If, in your own garden, you are the gardener who only sees the faults in your planting combinations, who keenly feels the despair as a plant succumbs to an unstoppable pest, who is frustrated when the fruit drops without ripening, who cannot get past the slow death of a loved tree, or who forever regrets not doing that One Thing that would have made your garden perfect and brilliant, this is for you.
It may be the way the sunlight shines through a particular leaf, highlighting its veins.
It may be the way the wind plays with the foliage of a plant and its light, wispy leaves.
The surprise of a garden visitor.
The way two colours suddenly sing together.
The feeling of one’s insignificance when beneath a majestic tree..
The shadows cast by a bare tree in winter.
The delicious hint of something beyond.
One leaf resting in the perfect place.
Paradoxically, I say don’t reach for your camera to record it. The camera so easily lies and doesn’t show you what your eyes really saw. In fact so much of what you see in garden photographs, even here on this page like the beautiful backlit dahlia below, is a manipulation of light, focus and depth of field that greatly exaggerates certain qualities. In reality, my eyes couldn’t put that background dreamily out of focus.
Don’t even try and commit to memory what it looked or smelled or felt like. Don’t tell anyone about it later. Don’t look for it again the next day. Just be with it for that split second and feel the pleasure that you were there, right at that moment.
If you do try and photograph it, as Michael tried, you will know when you look at those photos later that what you have is not what you saw. Something is missing, or it looks much less interesting than you remember. You delete the photos, disappointed in your photographic ability, but that’s not the problem. Some things just cannot be captured and held.
Psychologists call it ‘mindfulness’. I think it’s a secret that we gardeners know but can forget in our drive to be better, to get things right, and to document everything we see. The tyranny of our ubiquitous cameras, and our desperation to remember every minute of our lives can spoil so much.
Brilliant reminder of how to catch the moment and be in it. Thank you!

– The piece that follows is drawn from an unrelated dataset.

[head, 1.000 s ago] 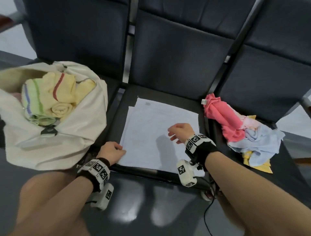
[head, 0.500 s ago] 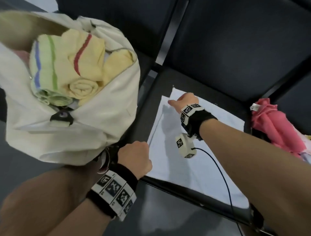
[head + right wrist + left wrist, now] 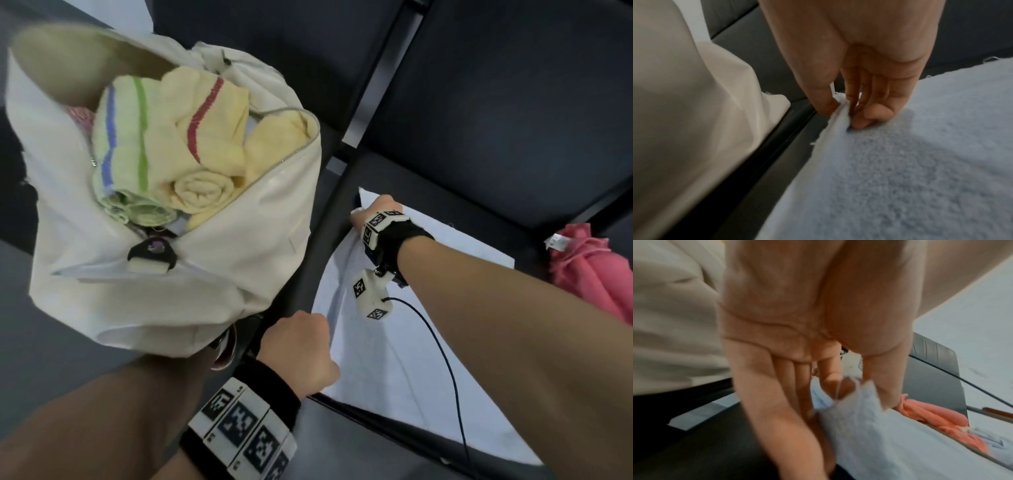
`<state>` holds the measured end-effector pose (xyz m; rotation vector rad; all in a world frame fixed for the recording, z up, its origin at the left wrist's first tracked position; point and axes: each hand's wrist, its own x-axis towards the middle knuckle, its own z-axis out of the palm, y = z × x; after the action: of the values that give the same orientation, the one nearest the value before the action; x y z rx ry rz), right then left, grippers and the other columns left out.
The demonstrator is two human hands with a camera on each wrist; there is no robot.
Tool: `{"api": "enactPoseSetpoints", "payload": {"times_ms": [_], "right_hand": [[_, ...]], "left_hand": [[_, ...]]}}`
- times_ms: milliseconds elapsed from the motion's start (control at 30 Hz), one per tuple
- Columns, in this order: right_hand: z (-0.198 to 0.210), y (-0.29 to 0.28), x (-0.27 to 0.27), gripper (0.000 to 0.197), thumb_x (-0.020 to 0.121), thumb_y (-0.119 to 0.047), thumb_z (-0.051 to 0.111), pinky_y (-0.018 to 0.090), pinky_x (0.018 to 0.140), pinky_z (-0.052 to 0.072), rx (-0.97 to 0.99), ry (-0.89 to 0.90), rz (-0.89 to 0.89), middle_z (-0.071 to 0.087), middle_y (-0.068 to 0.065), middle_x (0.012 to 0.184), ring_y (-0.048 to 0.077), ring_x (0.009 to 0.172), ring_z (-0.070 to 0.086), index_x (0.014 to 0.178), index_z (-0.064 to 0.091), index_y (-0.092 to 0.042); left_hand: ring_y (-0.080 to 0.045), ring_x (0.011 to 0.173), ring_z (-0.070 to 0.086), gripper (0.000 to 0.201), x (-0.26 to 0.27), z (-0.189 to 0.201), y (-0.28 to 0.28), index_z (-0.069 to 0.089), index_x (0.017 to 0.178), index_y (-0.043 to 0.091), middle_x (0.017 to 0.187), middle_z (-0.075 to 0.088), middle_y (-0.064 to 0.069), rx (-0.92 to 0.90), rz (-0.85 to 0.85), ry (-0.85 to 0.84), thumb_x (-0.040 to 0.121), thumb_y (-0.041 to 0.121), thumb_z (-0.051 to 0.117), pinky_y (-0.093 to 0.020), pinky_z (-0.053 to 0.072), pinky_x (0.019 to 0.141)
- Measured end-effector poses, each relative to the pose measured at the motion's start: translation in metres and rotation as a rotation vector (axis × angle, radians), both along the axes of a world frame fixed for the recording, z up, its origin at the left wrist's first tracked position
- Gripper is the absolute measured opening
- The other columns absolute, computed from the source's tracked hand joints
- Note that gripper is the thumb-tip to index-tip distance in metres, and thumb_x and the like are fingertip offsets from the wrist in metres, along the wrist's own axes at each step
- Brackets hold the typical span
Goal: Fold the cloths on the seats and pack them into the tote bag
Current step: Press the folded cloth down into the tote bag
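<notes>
Both hands reach down, palms facing the seat (image 3: 342, 219). The left hand (image 3: 301, 346) pinches the near left corner of the pale blue cloth (image 3: 394, 359); the right hand (image 3: 375, 210) pinches its far left corner. Cloth lies on the seat beside the tote bag (image 3: 222, 267).

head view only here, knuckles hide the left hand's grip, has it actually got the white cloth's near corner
Observer: Yes. In the left wrist view, the left hand pinches a corner of the white cloth between thumb and fingertips.
Operator: and the right hand at the far corner
Observer: The right wrist view shows the right hand pinching the cloth's edge, with the thumb on the side towards the tote bag and the fingers on top.
</notes>
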<state>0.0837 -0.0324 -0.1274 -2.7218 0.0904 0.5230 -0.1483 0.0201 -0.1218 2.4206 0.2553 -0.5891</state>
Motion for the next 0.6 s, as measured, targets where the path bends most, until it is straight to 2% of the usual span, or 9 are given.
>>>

Yes Catherine and well expressed … At its most spiritual is the realisation that we are not in the world but that the world is in us. We are therefore, inextricably enmeshed with the natural world and gardens. Its very liberating to know this –
“I move through my days light hearted and carefree, knowing that all is well.” Deepak Chopra
I could not agree more, wonderful!
This piece was a pleasure to read with some very beautiful photos. Thank you Catherine.
What a beautiful article you’ve written Cathy, and so so true. Thank you.
Dear Catherine,
On holiday in Tuscany so late to respond to your post, but keen to add some comment about the limits of photography as a means of recording magic moments of pleasure in the garden (or landscape).
The arts of landscaping and gardening are the only ones I can think of that are so multi-sensory; spatial awareness, shapes, textures, colours, smells, touch, sounds, and a feeling for the passage of time.
None of the photos I’m busily snapping can truly capture the feeling of the sun on my back, the wind in my hair, the song of the birds or the perfume of the wildflowers.
Nevertheless I know that’s not going to stop me reaching for the camera!